And, by opposing, end it?—To smile—to—bow

No more;—and by such conduct end

The inconvenience and the thousand amenities

Politeness calls for—etc.

During the ride back to Colón on Saturday morning, instead of admiring the scenery I fell into a sort of saturnine revery appropriate to the winding up of a medico-social congress in a country in which hospitality and its time-honored formalities had not yet suffered deterioration. I had associated during my first week in Panama with Spanish Americans and cabmen, and during the second week with my own countrymen and, being in the proper mood, could not help making comparisons. The Spanish Americans and cabmen had been polite and courteous, while the manners of some of the no less worthy North Americans had been as unpolished as their boots.

We have plenty of money as compared with these poor Panamanians, and we know it; everybody knows it. We enjoy spending it freely entertaining and “treating” friends and acquaintances, or in doing them favors, yet we are apt to be exacting and businesslike in our casual relations with strangers whose interests conflict with ours or who do not awaken our sympathies. We generally know what ordinary politeness demands of us, and practise it upon special occasions when we are on our behavior, but we are too natural to cultivate politeness for its own sake. Society manners have for us a savor of insincerity, and we so often neglect to assume its conventional forms that we finally forget to do so and become impolite by habit. In crowds we push ahead, fail to give others their rights and commit all sorts of petty improprieties. In registering at a hotel or buying a ticket or choosing a seat in a public place, we are apt to take advantage of those who politely take their turn, unless we are reminded that we must not trespass, when we may feel ashamed and subside. In Paris one is knocked down or put out for such behavior. Hence, Parisians are polite.

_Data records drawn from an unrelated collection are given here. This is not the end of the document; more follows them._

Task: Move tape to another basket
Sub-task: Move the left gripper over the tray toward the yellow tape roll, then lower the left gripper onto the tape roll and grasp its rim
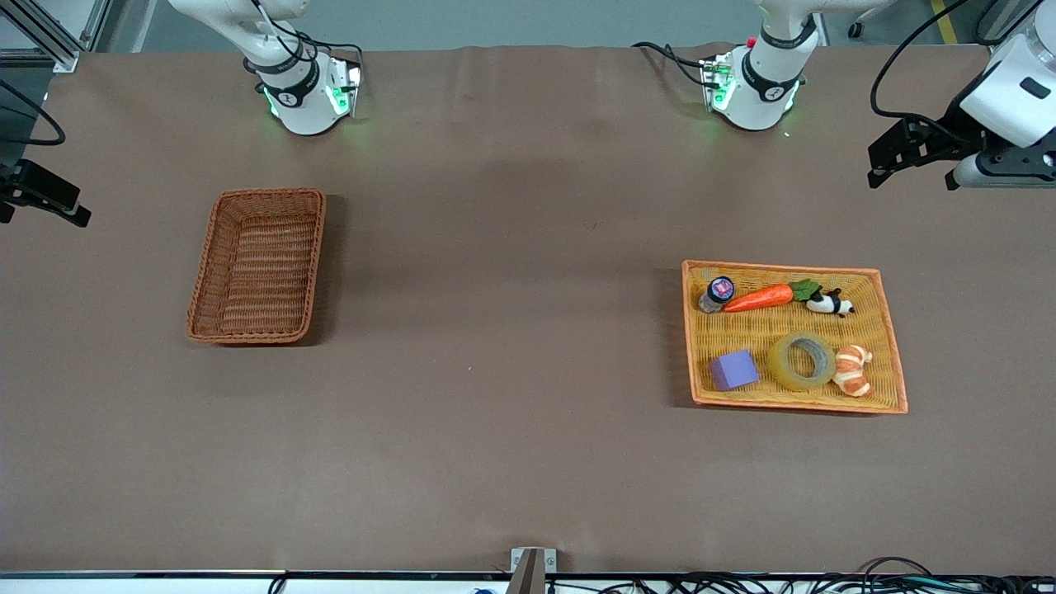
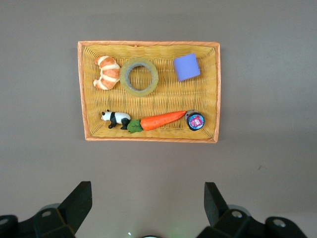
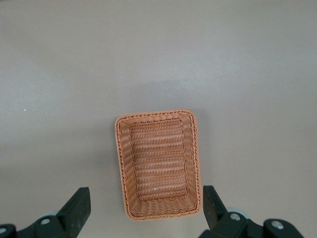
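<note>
1. Front view: the tape [image 1: 803,360] lies flat in the yellow tray [image 1: 895,363], which sits toward the left arm's end of the surface [image 1: 511,412], roughly midway between the edge along the arm bases and the camera's edge.
2. In the tray, the tape sits in the row nearer the camera, between a purple block [image 1: 733,369] and a croissant [image 1: 853,370]; it touches or nearly touches the croissant.
3. The row farther from the camera holds a small bottle [image 1: 717,293], a carrot [image 1: 763,297] and a panda [image 1: 830,304].
4. The left tool [image 1: 895,157] hangs in the air at the left arm's end of the surface, toward the corner by that arm's base, well apart from the tape.
5. In the left wrist view the left tool [image 2: 146,206] has its fingers spread wide and holds nothing; the tape [image 2: 139,76] shows farther off, inside the tray [image 2: 148,136].
6. The brown basket [image 1: 257,266] stands toward the right arm's end of the surface, empty.
7. The right tool [image 1: 41,198] hangs at the right arm's edge of the surface; in the right wrist view the right tool [image 3: 146,206] is wide open, empty, above the basket [image 3: 159,166].
</note>
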Controlling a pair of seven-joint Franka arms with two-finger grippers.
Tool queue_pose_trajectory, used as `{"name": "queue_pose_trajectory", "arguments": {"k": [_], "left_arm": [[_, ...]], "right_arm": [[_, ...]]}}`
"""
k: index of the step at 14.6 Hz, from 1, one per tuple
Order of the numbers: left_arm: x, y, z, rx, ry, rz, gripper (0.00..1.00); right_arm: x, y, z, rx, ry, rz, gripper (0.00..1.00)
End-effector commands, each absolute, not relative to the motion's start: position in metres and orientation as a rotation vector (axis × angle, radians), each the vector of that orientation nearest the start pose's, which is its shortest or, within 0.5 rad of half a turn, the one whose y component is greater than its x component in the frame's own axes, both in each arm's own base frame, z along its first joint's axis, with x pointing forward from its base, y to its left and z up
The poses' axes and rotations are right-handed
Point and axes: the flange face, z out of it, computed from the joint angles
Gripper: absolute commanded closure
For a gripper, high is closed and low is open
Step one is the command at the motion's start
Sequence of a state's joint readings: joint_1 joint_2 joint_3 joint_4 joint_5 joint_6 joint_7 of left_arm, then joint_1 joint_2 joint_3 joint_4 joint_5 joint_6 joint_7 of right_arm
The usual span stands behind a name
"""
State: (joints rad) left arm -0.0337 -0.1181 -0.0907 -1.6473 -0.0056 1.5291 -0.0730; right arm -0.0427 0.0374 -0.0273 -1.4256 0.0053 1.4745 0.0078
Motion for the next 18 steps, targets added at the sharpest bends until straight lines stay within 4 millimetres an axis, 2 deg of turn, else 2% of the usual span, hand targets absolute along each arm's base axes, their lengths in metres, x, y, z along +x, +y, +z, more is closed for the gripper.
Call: {"name": "queue_pose_trajectory", "arguments": {"k": [1,4,6,8,10,12,14,18], "left_arm": [[0.504,-0.061,0.656,-3.156,0.125,0.010,0.00],[0.520,-0.054,0.654,-3.145,0.122,0.008,0.00],[0.535,-0.052,0.632,-3.147,0.136,0.068,0.00],[0.547,-0.042,0.591,-3.150,0.115,0.134,0.00],[0.556,-0.033,0.542,-3.144,0.090,0.085,0.00],[0.563,-0.016,0.480,-3.144,0.048,0.005,0.00],[0.566,-0.013,0.420,-3.146,0.036,-0.029,0.00],[0.586,0.010,0.345,-3.078,0.078,-0.036,0.00]], "right_arm": [[0.553,-0.042,0.664,-3.111,0.110,-0.016,0.00],[0.553,-0.043,0.664,-3.110,0.112,-0.016,0.00],[0.553,-0.042,0.664,-3.111,0.110,-0.016,0.00],[0.554,-0.042,0.663,-3.111,0.110,-0.014,0.00],[0.554,-0.042,0.662,-3.110,0.110,-0.012,0.00],[0.554,-0.042,0.663,-3.111,0.110,-0.014,0.00],[0.554,-0.042,0.662,-3.111,0.110,-0.014,0.00],[0.554,-0.043,0.662,-3.110,0.112,-0.012,0.00]]}}
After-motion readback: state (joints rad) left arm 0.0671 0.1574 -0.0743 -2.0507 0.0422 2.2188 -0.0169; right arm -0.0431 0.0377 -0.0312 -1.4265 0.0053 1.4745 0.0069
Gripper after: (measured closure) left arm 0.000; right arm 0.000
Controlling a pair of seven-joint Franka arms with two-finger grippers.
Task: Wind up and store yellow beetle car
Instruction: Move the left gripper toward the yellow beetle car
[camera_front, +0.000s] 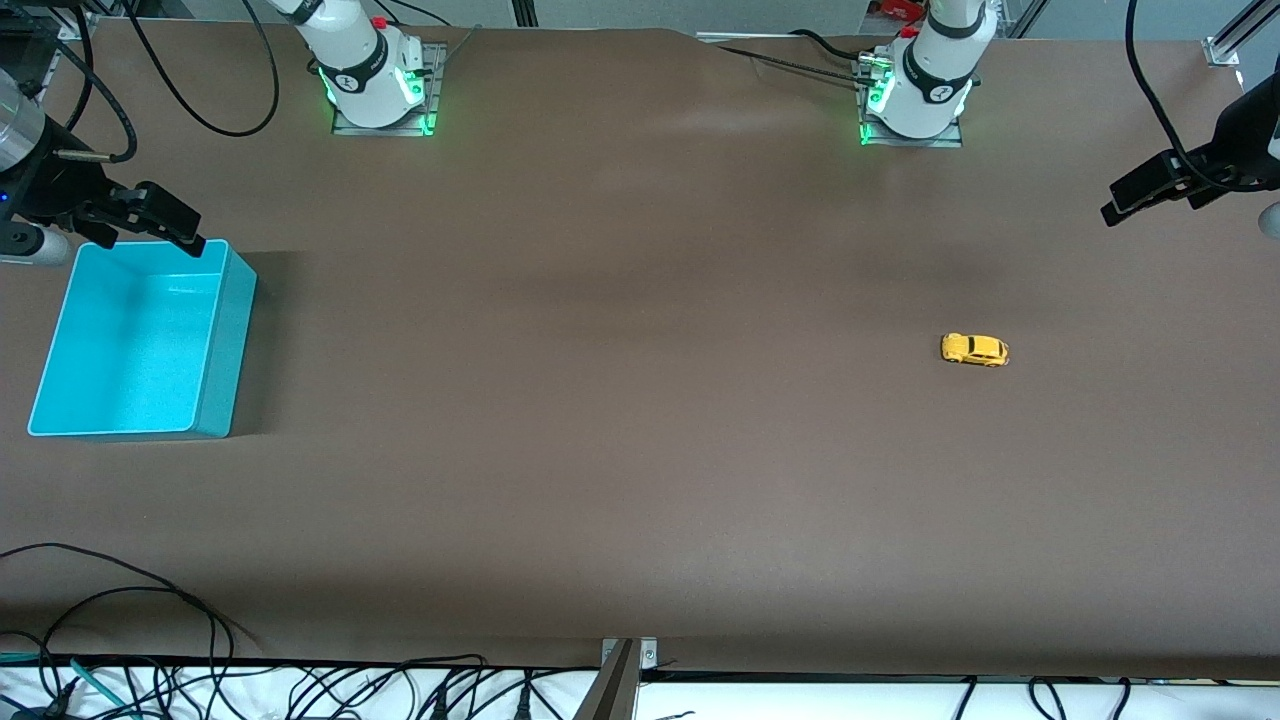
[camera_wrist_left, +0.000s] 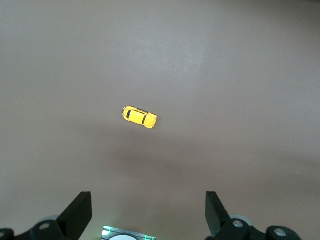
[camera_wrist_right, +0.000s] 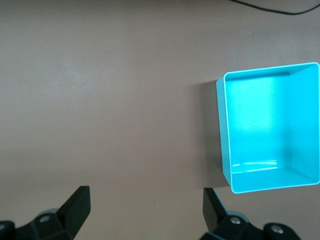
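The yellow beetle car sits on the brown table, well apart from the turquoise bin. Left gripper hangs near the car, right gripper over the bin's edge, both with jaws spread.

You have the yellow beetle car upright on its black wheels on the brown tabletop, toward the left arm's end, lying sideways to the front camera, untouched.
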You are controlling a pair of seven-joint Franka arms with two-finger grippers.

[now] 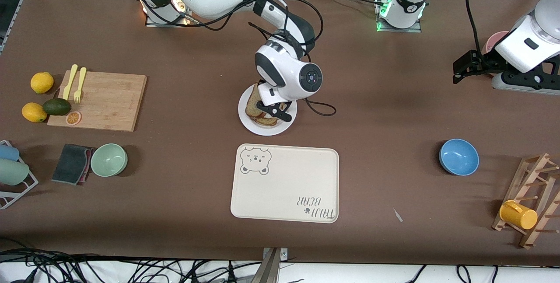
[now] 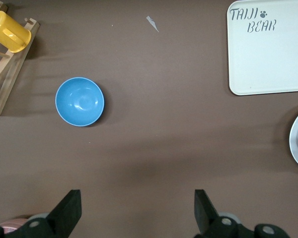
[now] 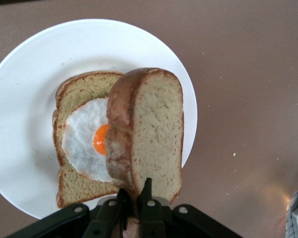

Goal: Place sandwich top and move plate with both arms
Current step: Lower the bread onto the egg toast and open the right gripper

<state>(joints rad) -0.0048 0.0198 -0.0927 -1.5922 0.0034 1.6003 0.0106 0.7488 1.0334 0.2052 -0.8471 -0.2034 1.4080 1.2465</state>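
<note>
The white plate (image 1: pixel 247 122) lies mid-table, just farther from the front camera than the bear-printed tray (image 1: pixel 284 183). On the plate (image 3: pixel 35 74) lies a bread slice bearing a fried egg (image 3: pixel 84 139). My right gripper (image 3: pixel 135 196) is shut on the sandwich top (image 3: pixel 154 129), a plain bread slice held on edge just over the egg slice; it also shows in the front view (image 1: pixel 252 103) under the right gripper (image 1: pixel 273 111). My left gripper (image 1: pixel 459 71) hangs open and empty over the table at the left arm's end; its fingers (image 2: pixel 69 208) frame bare table.
A blue bowl (image 1: pixel 458 156) and a wooden rack with a yellow mug (image 1: pixel 518 214) stand toward the left arm's end. A cutting board (image 1: pixel 103 99) with forks, lemons, an avocado, a green bowl (image 1: pixel 109 159) and a dark cloth lie toward the right arm's end.
</note>
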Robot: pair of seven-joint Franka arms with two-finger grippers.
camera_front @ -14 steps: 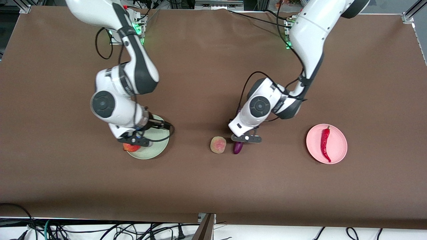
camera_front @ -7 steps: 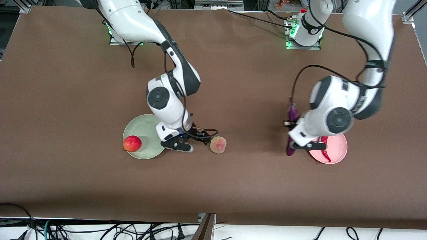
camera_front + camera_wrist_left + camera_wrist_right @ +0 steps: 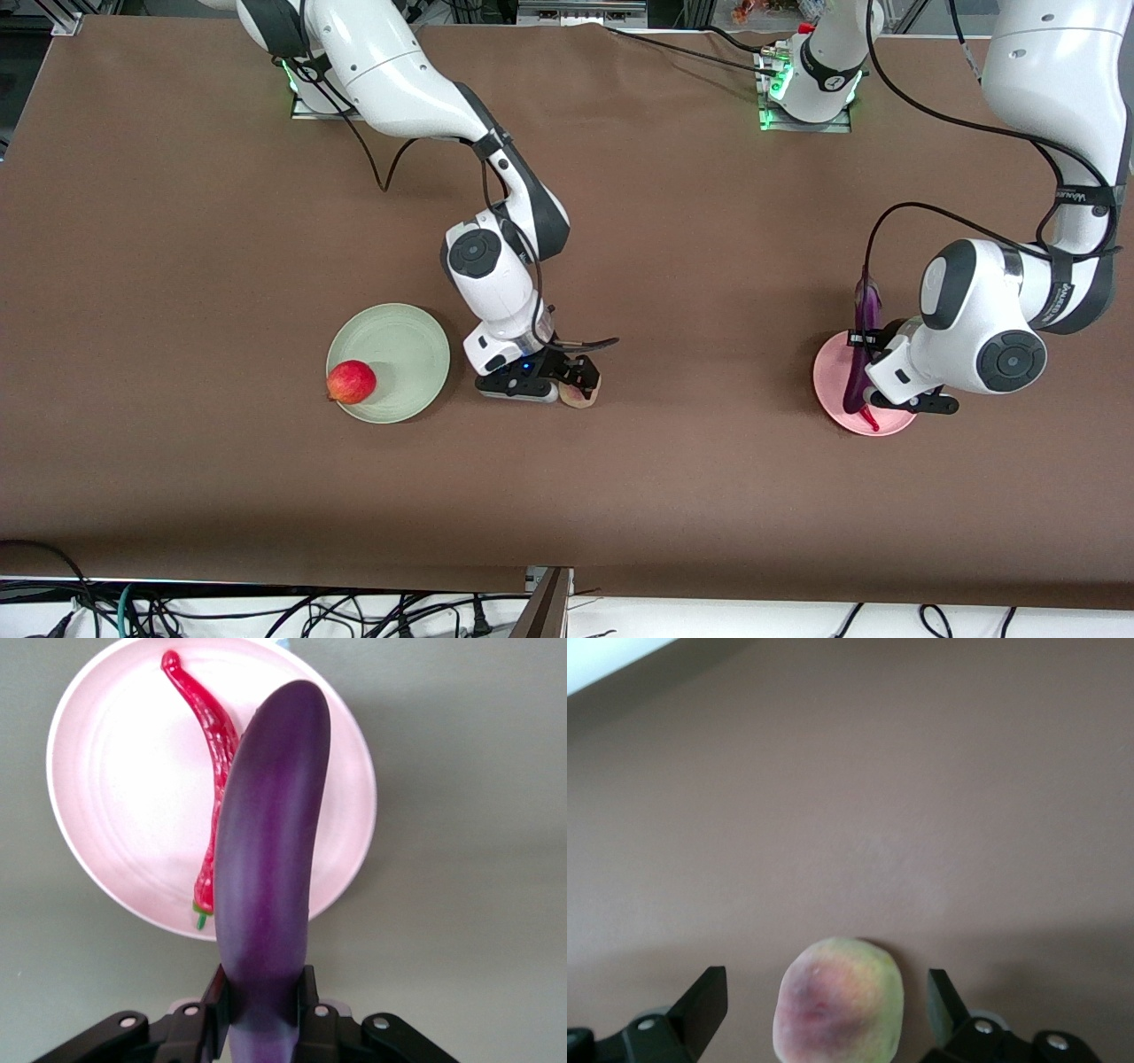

At Hotel Centrál a copy of the daily newspaper was placed in the office for reference in looking up announcements and news items, and was kept carefully folded at one end of the counter, against an elevated case, to show that it was not a stray paper. When the members of the congress arrived it soon disappeared. A Westerner, who probably wished to save his nickel and did not think of anything else, came out of the dining-room after breakfast, saw it, took it up, carried it to the front door, seated himself and read it for twenty minutes. He then put it under him and sat on it. He might at least have returned the paper for which he had not paid to its place. He would still have saved his nickel. Probably he knew better than he did, but had acquired the habit of not stopping to think, and anyway didn’t care Adam.

Another instance of thoughtless conduct was that of a very prominent, distinguished-looking physician whom I found sitting at my table one evening when I came to dinner. He was waiting to be served, and sat there with both elbows on the table, gazing dreamily at the ceiling and nibbling at a crust of bread which he held in both hands. He was probably tired—too tired, or perhaps too indifferent, to remember his table manners. Besides there was no one else at the table, and those about him at the other tables were all strangers; and what did he care for them, so his elbows were rested and his hunger relieved.

American travelers will gladly pay a good price for a good meal or a good room, yet will often sneak out of feeing the waiter or porter, when they know it is the custom to give small fees. It may be wrong to fee waiters, but the Bible says there is a time for everything.

I am sorry to say that a member of the Pan-American Medical Congress was guilty of rudeness toward the lovable, ever-smiling secretary, Doctor Calvo. The member refused to pay the full registration fee of ten dollars in gold because a friend who had been to the congress when it met in Mexico, had told him that he only paid five dollars in gold. Doctor Calvo looked at him with that pleasant, meek smile of his, shrugged his shoulders, showed him the printed rules calling for ten dollars in gold, and said, “Ah! In Mexico! Your friend make it go dere, but I can not make it go here,” and kept on smiling. A North American official would neither have joked nor smiled, nor have exhibited such politeness—a politeness that did credit to the little secretary, and certainly seemed preferable to our sincere but abrupt U. S. method of dealing with such customers. When the objector had left without registering, Doctor Calvo, with a scintillating smile, whispered in my ear the Spanish proverb, “Long journey, long lies.”